Oleh sebab itu, ia cenderung menyebut ”genre” baru ini sebagai teater sinema, pentas teater yang difasilitasi oleh teknologi video digital. Dengan cara ini, teater tetap bisa bergairah dan bahkan ”menjemput” penontonnya ke rumah masing-masing. ”Penontonnya bahkan jadi makin meluas,” kata Nano.
Perhelatan tari yang diinisiasi Yayasan Loka Tari Nusantara sebagai induk dari gelaran IDF juga menggunakan teknologi digital sebagai medium menjemput penonton. Pada akhir November-awal Desember 2021, mereka menggelar program Layar Terkembang sebagai bagian dari 30 tahun IDF. Pada seri Tubuh Mandala, antara lain, terlibat koreografer muda Fitri Setyaningsih (Solo), Retno Sulistyorini (Solo), dan Otniel Tasman (Banyumas). Lalu, seri Tubuh Virtual terlibat sejumlah koreografer, yakni Abib Igal (Kalteng), Maharani Pane (Jakarta), Minori Sumiyoshima (Yokohama), Buboy Raquitico (Manila), dan Pythos Harris (Jayapura).

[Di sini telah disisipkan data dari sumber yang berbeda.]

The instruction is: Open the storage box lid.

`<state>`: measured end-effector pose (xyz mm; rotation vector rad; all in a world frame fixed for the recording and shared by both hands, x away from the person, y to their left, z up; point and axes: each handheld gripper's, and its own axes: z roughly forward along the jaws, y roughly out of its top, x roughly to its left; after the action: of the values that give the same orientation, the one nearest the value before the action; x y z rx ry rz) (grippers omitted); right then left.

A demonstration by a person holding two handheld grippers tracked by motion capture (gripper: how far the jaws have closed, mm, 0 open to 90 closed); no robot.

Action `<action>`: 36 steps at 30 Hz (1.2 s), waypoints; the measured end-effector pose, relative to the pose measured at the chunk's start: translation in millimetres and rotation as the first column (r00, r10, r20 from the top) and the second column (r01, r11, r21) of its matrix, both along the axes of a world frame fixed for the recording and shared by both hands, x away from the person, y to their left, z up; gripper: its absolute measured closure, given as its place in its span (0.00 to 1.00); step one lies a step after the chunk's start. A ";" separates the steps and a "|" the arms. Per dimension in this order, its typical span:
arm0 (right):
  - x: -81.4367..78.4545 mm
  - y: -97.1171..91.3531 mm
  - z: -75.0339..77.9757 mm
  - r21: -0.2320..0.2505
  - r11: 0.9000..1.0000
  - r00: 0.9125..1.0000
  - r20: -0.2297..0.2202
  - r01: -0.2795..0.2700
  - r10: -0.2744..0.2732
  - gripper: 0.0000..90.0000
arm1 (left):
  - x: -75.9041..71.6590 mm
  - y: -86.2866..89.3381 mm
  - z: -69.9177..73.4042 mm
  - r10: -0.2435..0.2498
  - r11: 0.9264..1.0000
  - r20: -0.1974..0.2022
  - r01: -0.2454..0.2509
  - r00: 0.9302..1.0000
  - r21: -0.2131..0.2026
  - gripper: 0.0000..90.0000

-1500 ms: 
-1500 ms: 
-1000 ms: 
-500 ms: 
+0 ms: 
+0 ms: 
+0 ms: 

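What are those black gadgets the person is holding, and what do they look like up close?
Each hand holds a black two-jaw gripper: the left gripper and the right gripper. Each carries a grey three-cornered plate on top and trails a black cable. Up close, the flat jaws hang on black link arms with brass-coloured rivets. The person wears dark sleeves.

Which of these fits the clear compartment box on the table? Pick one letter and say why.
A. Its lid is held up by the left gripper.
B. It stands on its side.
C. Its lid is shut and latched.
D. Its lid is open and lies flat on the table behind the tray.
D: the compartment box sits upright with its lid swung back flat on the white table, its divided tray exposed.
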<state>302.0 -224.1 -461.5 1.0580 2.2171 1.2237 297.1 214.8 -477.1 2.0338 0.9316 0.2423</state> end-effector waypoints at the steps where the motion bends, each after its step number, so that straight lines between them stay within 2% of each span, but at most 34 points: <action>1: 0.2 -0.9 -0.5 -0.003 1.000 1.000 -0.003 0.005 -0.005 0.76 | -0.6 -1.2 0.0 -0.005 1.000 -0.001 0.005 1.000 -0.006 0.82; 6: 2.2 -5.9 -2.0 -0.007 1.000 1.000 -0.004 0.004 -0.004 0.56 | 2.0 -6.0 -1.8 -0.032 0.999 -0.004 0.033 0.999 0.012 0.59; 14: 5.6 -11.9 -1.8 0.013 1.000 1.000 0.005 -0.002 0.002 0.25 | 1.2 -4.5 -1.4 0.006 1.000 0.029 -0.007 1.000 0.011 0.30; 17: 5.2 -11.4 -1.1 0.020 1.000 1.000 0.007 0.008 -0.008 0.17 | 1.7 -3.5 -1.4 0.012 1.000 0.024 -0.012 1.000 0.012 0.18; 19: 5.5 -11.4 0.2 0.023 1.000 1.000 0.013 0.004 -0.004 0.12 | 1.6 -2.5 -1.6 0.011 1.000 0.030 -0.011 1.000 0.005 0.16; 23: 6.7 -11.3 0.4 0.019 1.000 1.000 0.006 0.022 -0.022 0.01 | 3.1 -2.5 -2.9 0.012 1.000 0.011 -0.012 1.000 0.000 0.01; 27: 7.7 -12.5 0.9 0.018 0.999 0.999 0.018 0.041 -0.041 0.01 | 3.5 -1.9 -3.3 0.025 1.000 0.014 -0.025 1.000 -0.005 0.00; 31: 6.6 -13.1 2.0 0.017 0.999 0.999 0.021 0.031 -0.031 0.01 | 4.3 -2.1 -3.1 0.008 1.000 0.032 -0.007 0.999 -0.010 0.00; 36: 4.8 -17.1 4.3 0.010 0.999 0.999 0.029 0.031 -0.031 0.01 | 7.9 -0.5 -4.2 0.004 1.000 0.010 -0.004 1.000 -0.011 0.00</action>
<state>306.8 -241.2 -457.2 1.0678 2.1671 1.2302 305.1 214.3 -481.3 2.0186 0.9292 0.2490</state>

”Semua pentas tari direkam dengan video, kemudian ditayangkan di kanal Youtube IDF,” ujar Manajer Program IDF Ratri Anindyajati.
Dalam seni rupa tercatat parade pameran tunggal 51 perupa di studio masing-masing yang tersebar di wilayah Jabodetabek, memberikan gambaran tentang gairah para perupa kita. Pameran dilakukan secara hibrida, mempertemukan daring dan luring sebagai siasat menghadapi pandemi. Para perupa saling mengunjungi studio masing-masing, lalu mengunggahnya di media sosial. William Robert selaku penggagasnya mengatakan, membanjiri media sosial dengan potret karya dan aktivitas para seniman adalah salah satu cara yang mungkin dilakukan saat pandemi.
Parade di studio
Parade ini telah dimulai pada 2 Desember 2021 dan akan berakhir pada 2 Februari 2022. Diskusi tidak hanya berkutat soal karya. Salah satu peserta, Lenny Ratnasari Weichert, sempat menggelar diskusi dengan mendatangkan narasumber praktisi NFT (nonfungible token) Irvin Domi pada 20 Desember 2021. NFT menjadi hal yang relatif baru dalam memperdagangkan karya seni di dunia digital.
Ketika mempersiapkan studio untuk pameran, banyak di antara perupa ”dipaksa” berbenah. Salah satu peserta, Dani Sugara, di Serpong, Tangerang Selatan, harus membersihkan semak belukar di kebun luas selama sebulan demi mempersiapkan pameran karya instalasi luar ruang. Ada juga yang berbagi studio untuk berpameran bersama. Di antaranya di Studio Artpora milik peserta Revoluta di Jakarta Timur, berbagi tempat pameran dengan peserta lain, Eko Banding dan Karya Indah.
Upaya-upaya ini membuktikan bahwa seni sebagai wadah kreativitas selalu mencari celah untuk terus bertumbuh. Bahkan, di tanah asing pun, ia lahir sebagai ”makhluk” baru yang terus beradaptasi dan kemudian berkembang menjadi jiwa dari banyak orang. Seni tak (jadi) mati karena kreativitas selalu membutuhkan energi yang membuat hidup semakin bergairah.